Retype, please, the listing from its opening line through the line that contains "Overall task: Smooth", both included, without the pictures.

Data extract.
+===+

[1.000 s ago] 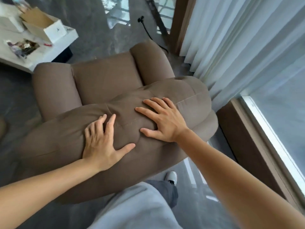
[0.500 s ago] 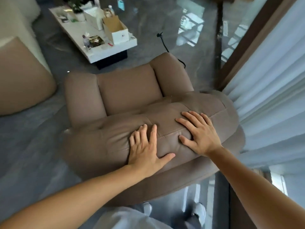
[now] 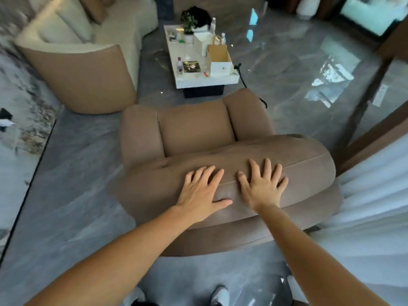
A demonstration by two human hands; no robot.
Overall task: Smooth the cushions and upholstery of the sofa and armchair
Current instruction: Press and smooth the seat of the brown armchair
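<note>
A brown upholstered armchair (image 3: 194,127) stands in front of me, seen from behind its padded backrest (image 3: 309,164). My left hand (image 3: 202,191) lies flat on the top of the backrest, fingers spread, thumb out to the right. Just to its right, my right hand (image 3: 263,184) presses flat on the same cushion, fingers fanned apart. Neither hand holds anything. A cream and tan sofa (image 3: 88,69) sits at the upper left.
A white coffee table (image 3: 205,81) beyond the armchair carries a cardboard box (image 3: 218,58), bottles and a small plant. White curtains (image 3: 375,191) hang close at the right. Glossy grey floor surrounds the chair; a patterned rug (image 3: 19,120) lies at the left. My shoes show at the bottom.
The view has swung left and pulled back, bringing the sofa and table into sight. Both hands have turned to point straight ahead and sit side by side on the backrest.
</note>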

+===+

Exercise response.
[1.000 s ago] 
[0.500 s ago] 
[now] 
A demonstration by two human hands; no robot.
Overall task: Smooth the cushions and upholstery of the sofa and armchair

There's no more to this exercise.